Such free hobbies tend to keep your body and mind grounded and generate a sensation of rest. To some extent, meditation and yoga may also fall into this parlance…reports Asian Lite News

Rest has been termed a necessary factor for healthy function and life. However, if you are involved in intensive training, trying muscle building as a hobby or even simply coping with an illness, rest and recovery should become your focus.

Following a proper rest and recovery regimen allows you to recover faster, avoid muscle stress and injuries, and stay active for longer hours. Vijay Thakkar, founder, 48 Fitness shares five essential elements for the scientific process of rest and recovery:

The Sleep Rhythm: Sleep has been described and understood as an important element of rest and recovery. Though, it’s just not enough to sleep for eight-nine hours every day, the quality of sleep matters as much as the quantity. Some studies also point to a third angle in the equation – other activities.

The amount of sleep you need will depend on your lined up activities which require your complete focus and mental or physical strength. For instance, an athlete preparing for a competitive tournament should do well with a nine-hour sleep. However, an academic preparing for a competitive exam will do better with just seven hours.

So, your sleep patterns have to be personal depending on your age, occupation, and living environment. Idea is to ensure a high level of alertness, energy and focus while awake. Studies have also found napping to be a phenomenon to supplement your sleep deprivation.

Perceived Pleasure Activity – Hobby: Creative activities like painting, playing a musical instrument just for pleasure and activities like reading a book, walking in a garden etc. have been found to calm your mind and rejuvenate your energy.

Even for sportspersons involved in high-intensity physical activities, short periods of low-intensity exercise has been useful in improving muscle damage and recovery. More scientific definition classifies such activities as any activity which is simple to do, is different from your normal engagements, and you can start without pressure or time constraints.

Such free hobbies tend to keep your body and mind grounded and generate a sensation of rest. To some extent, meditation and yoga may also fall into this parlance.

Physical Stimulation: Physical stimulation has been an active way of removing inflammatory biomarkers and muscle damage indicators from the bloodstream of sportspeople. One of the oldest and most popular methods of physical stimulation is massage.

Massage has been the most effective method of aiding recovery in sportspeople. The use of massage therapies has been popular for chronic pain like headache, lower back, neck and shoulder pain.

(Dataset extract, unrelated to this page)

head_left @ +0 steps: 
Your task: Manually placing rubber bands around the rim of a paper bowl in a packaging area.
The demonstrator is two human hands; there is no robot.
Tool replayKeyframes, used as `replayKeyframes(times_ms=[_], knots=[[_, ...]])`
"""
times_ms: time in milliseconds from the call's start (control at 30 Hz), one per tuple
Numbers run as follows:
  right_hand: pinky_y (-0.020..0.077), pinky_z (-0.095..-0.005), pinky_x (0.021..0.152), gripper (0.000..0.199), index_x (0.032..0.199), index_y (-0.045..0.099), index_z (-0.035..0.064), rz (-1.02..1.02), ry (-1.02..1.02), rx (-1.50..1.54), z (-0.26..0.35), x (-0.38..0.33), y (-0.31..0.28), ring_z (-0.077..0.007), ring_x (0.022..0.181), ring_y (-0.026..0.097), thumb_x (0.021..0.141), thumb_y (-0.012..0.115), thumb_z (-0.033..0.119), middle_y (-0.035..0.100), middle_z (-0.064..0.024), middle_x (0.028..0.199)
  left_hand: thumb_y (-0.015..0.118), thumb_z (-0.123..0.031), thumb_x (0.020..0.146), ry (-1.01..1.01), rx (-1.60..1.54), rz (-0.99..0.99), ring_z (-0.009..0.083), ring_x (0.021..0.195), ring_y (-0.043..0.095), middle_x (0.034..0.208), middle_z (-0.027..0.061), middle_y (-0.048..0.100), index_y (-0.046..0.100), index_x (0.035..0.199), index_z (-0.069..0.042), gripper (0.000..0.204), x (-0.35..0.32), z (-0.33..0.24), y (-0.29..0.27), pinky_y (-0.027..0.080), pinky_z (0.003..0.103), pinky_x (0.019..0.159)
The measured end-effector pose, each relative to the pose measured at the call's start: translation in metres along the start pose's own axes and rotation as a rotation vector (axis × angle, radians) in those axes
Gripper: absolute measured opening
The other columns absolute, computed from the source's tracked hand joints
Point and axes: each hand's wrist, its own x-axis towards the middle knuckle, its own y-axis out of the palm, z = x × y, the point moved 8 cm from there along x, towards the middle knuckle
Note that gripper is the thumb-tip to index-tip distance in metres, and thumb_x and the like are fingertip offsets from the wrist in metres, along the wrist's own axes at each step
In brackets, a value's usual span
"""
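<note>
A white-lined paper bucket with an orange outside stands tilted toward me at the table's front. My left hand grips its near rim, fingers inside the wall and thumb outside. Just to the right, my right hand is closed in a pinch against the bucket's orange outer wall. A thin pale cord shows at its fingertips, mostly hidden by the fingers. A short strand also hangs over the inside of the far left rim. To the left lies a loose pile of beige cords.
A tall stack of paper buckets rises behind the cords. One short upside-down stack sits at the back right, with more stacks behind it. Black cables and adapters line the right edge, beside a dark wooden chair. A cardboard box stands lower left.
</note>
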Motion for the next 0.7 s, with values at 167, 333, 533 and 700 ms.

However, evidence strongly supports massage therapy for recovery after a high-intensity physical workout. Other methods of physical stimulation include cold showers, stretching and water immersion.

Hydration: Stress induces a series of bodily functions which intensifies dehydration. Whether in sports or normal day to day functions, hydration plays an important role in replenishing the body and managing stress.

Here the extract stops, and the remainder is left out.